BEGIN Data to process

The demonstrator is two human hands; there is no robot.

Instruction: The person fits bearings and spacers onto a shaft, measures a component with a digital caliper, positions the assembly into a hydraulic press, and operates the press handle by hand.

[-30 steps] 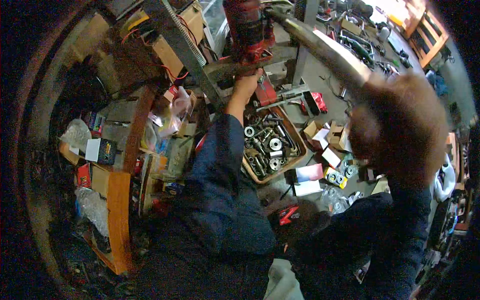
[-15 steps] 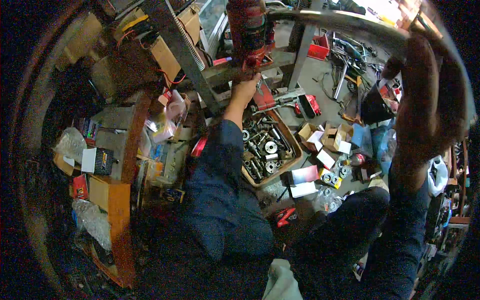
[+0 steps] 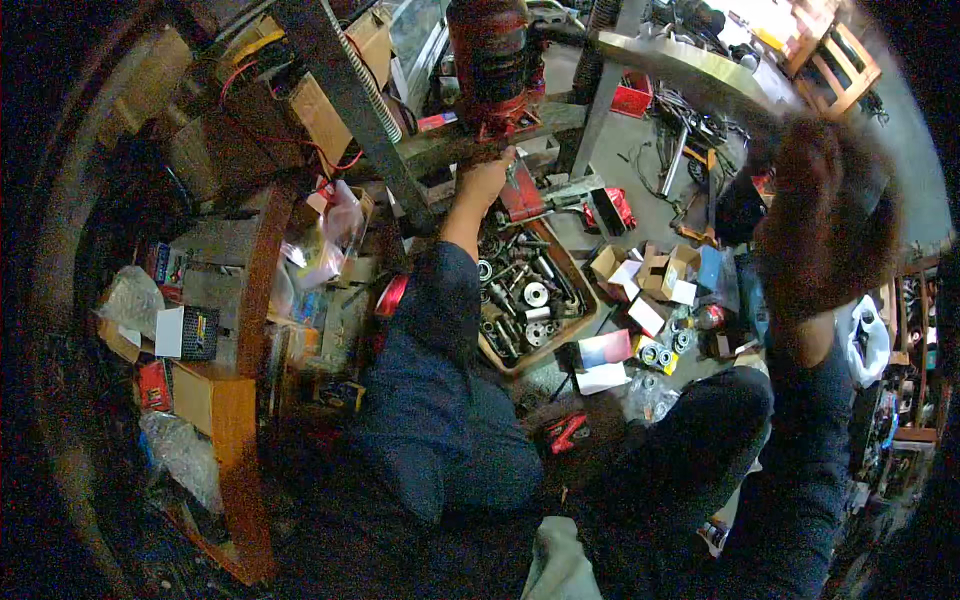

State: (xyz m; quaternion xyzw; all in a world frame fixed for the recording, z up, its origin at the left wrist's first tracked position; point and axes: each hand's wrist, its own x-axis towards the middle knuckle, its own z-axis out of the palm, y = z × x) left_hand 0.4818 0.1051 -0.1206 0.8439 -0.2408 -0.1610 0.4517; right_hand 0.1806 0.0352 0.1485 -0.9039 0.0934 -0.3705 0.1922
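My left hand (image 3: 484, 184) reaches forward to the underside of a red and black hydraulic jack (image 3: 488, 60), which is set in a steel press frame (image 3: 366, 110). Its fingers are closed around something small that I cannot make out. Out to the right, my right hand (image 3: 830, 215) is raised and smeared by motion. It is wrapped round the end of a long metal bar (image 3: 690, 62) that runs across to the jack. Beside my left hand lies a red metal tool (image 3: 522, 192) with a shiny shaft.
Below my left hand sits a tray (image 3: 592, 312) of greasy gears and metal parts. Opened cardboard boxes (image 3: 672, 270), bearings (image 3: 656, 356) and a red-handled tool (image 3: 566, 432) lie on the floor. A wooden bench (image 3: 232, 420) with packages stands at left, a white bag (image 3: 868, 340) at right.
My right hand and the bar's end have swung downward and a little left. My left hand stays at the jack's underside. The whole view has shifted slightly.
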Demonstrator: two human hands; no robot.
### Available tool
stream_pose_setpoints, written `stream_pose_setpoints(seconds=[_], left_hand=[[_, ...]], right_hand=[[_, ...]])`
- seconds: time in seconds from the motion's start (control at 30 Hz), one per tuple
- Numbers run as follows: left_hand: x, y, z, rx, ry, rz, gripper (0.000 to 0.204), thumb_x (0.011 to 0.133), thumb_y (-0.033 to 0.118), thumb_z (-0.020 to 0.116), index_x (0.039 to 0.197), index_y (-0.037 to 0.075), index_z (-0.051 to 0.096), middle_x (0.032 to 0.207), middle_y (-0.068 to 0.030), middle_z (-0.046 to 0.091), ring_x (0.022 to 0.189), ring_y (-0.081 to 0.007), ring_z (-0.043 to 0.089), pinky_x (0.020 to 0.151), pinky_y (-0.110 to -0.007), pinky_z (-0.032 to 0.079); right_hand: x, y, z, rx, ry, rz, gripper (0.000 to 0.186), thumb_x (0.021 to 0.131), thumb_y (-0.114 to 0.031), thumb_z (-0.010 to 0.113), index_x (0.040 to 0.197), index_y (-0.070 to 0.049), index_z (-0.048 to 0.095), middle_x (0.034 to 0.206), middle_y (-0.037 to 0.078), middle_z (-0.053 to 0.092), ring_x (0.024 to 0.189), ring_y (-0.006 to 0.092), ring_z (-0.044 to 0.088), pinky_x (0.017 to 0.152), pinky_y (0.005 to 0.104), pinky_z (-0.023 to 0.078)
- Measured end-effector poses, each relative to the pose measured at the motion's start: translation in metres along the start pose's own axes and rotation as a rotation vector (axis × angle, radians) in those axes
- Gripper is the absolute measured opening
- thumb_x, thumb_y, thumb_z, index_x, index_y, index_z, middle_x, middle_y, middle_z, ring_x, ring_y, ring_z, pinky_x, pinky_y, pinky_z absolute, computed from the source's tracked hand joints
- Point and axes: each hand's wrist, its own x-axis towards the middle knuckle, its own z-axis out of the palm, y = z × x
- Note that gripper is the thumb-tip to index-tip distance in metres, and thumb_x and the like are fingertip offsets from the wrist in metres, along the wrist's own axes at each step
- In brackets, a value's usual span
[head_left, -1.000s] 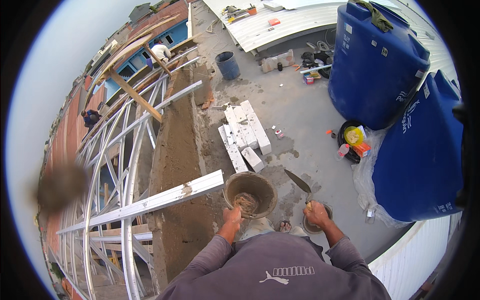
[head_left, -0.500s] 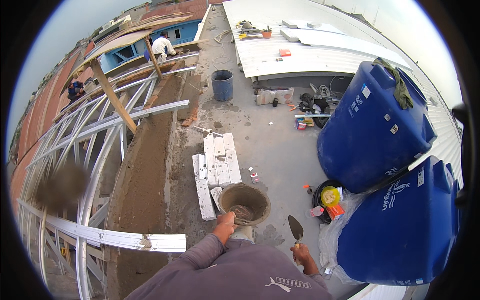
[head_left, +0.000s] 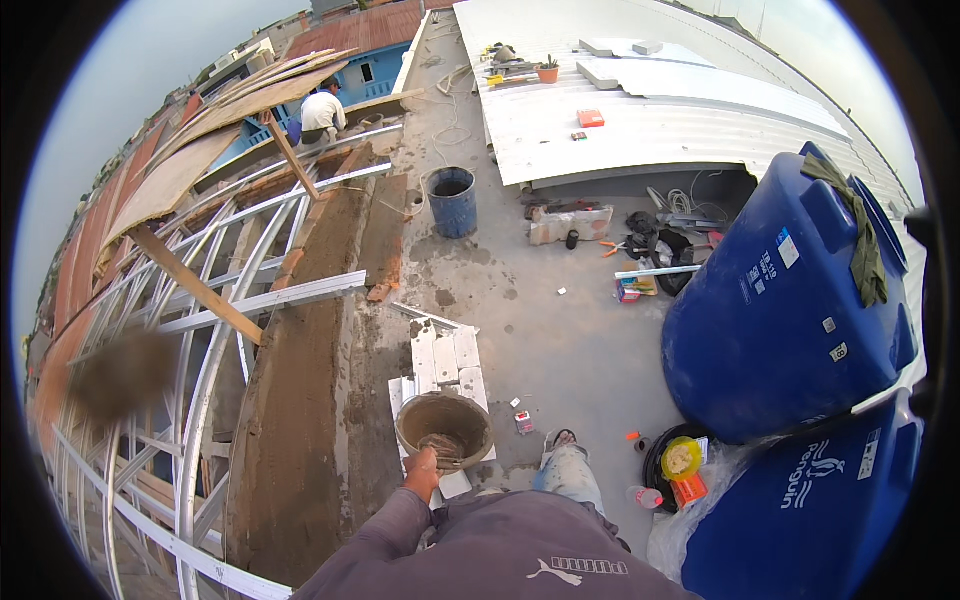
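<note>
While the left grip (head_left: 422,472) is clasping the bucket (head_left: 447,418) tightly at its rim's seven o'clock, the mouth is facing upward, the long axis running downward, at eleven o'clock from the torso (head_left: 505,548). White blocks (head_left: 444,358) are lying beyond at twelve. I cannot tell the right grip's state.

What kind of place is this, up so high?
Probably a rooftop building site: there's an open metal roof frame, a stack of white blocks, and a dirty bucket gripped in the left hand.
</note>
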Motion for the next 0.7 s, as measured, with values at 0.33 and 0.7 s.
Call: stream_pose_setpoints(seconds=[0.33,0.7], left_hand=[[0.087,-0.005,0.061,0.827,-0.254,0.642,0.04,0.082,0.019,0.068,0.119,0.006,0.064,0.117,-0.0141,0.07,0.106,-0.0322,0.069,0.087,-0.047,0.056],[0.085,0.089,0.21,1.482,0.033,0.619,0.038,0.066,0.028,0.077,0.098,0.008,0.072,0.098,-0.0161,0.072,0.097,-0.0371,0.071,0.079,-0.047,0.057]], right_hand=[[0.149,-0.284,-0.084,-0.095,-0.096,0.066,0.009,0.086,-0.012,0.067,0.087,-0.004,0.065,0.074,0.015,0.066,0.065,0.0293,0.064,0.056,0.0435,0.052],[0.259,-0.787,-0.133,-0.139,0.091,-0.441,0.014,0.09,-0.011,0.065,0.083,-0.006,0.053,0.057,0.006,0.05,0.044,0.0213,0.054,0.039,0.0417,0.044]])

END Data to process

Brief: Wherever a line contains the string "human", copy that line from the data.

Problem solution:
The demonstrator is two human hands; there is no robot.
Demonstrator: two human hands; no robot.

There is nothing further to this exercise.